You're going to need that flame retardant suit because DirecTV/Murdoch having to pay huge licensing fees to TiVo to avoid the same patent lawsuit as Echostar/Dish just went through with their DVRs means that Murdoch wasted time and money trying to make a cheap-ass DVR since he has to pay as much or more for TiVo as he did when the official DVR was a real TiVo.

Quit trying to copy TiVo and use the real thing.

I am seriously considering that $800 Series 3 cable TiVo. But if DirecTV reverses course and announces a Series 3 DTiVo, I'll stay.


----------



## iceisles (Mar 9, 2003)

John T Smith said:


> I (we) just went back to DirecTv Tivo from a year on Comcast cable DVR (building a new house)
> 
> Menu differences aside, there is ONE Tivo feature that I really missed... when fast forwarding thru commercials the Tivo and DVR both displayed "scenes" of every few seconds... but when the first "scene" of the program displays with Tivo and I hit the play button, it automatically jumps back a couple seconds to then start where I want
> 
> The Comcast DVR would not do that, so I was constantly having to manually backup those couple of seconds to start at the actual program


That's something I found annoying with the R15, as well. This feature is something that can easily be written into the software, and I'm amazed that Tivo-based units are the only ones that have that capability right now.

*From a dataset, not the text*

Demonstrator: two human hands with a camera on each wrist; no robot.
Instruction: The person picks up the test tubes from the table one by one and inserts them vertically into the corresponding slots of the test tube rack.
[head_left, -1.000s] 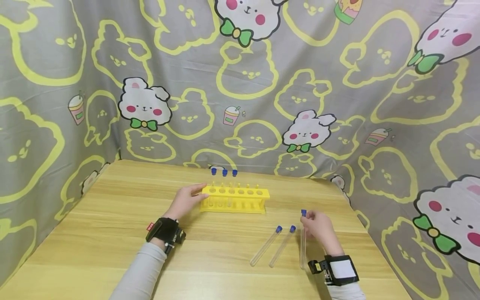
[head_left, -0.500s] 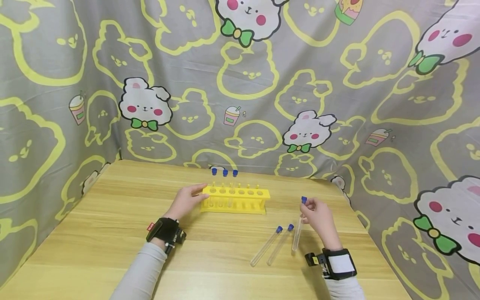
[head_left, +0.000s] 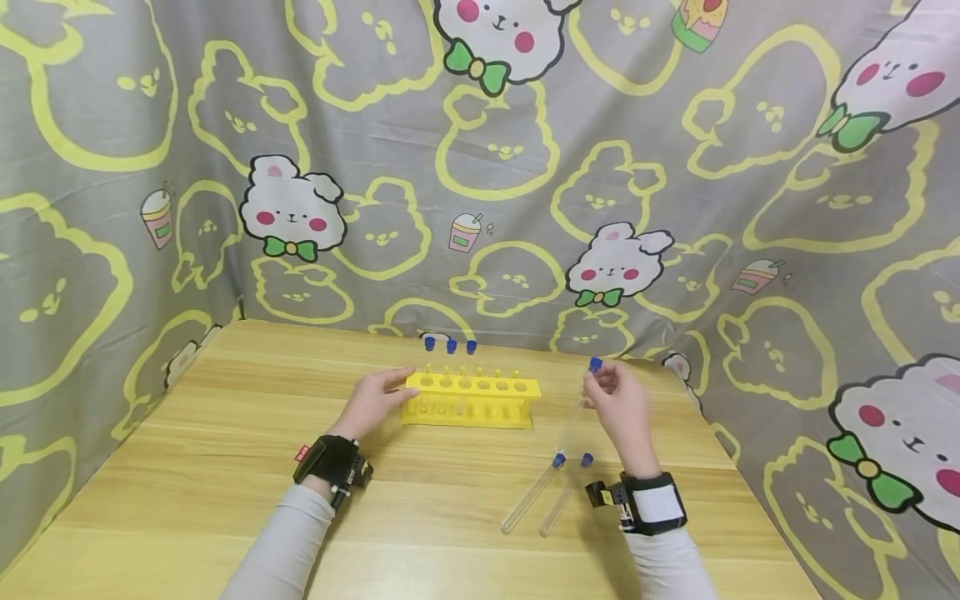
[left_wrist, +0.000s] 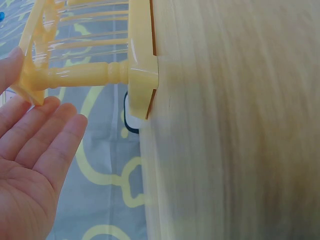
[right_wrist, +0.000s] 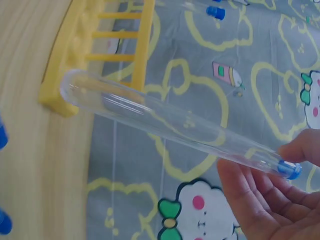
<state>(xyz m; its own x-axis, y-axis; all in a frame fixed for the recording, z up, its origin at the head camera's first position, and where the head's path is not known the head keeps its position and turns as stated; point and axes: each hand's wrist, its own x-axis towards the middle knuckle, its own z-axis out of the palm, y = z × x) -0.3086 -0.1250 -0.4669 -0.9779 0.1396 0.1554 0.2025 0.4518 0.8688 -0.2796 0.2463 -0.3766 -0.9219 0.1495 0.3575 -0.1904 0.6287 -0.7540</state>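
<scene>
A yellow test tube rack stands on the table with three blue-capped test tubes in its left holes. At its left end my left hand holds the top plate, thumb on one side and fingertips at the other, as the left wrist view shows. My right hand pinches another clear test tube just under its blue cap. This tube is raised off the table and slants, its round bottom pointing down and left. Two more capped test tubes, a left one and a right one, lie below it.
The rack stands on a wooden table towards its back edge. A grey patterned cloth hangs behind and along both sides. Each wrist wears a black strap with a small camera, such as the left strap.
My right hand has lifted the test tube off the table and carried it up and slightly left, tilting it. My left hand has stayed at the rack's left end.
</scene>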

For most people, any DVR will probably do. But for me, after using Tivo for so long, anything else would most certainly be a downgrade.


----------



## dt_dc (Jul 31, 2003)

Oknarf said:


> The good news is it takes away the one strength NDS had going for it. It was owned by News thus making it a more cost effective solution. Now they are in the same boat with Tivo and will have to negotiate with D to sell product.


Also interesting is Liberty's recent sale of OpenTV to Kudelski ...

Prior to this, there'd be the exact same thing going on ... but with OpenTV replacing NDS. But with Liberty selling OpenTV ...

It'll be interesting to see what happens.


----------



## zalusky (Apr 5, 2002)

The important thing is that DTV should offer a choice and let the best products win. Now its only one provided by them.

Cell Phone providers offer a choice of HW. Car Rental companies offer a choice. Restaurants offer a choice.

If support is an issue we should be working with the HW vendor and not the satellite provider.

I work with my ISP and they work with the DSL provider and I have a choice of finding the ISP with the best service.

At least for now.


----------



## WeKnSmith (Jun 24, 2002)

feldon23 said:


> ...I am seriously considering that $800 Series 3 cable TiVo. But if DirecTV reverses course and announces a Series 3 DTiVo, I'll stay.


My wife and I are thinking the same thing. It is the DTiVo and NFL Sunday Ticket that has kept us with DTV. I'd go with a Series3 & OTA only except that ESPN and all of the content my kids watch prevent us from doing that.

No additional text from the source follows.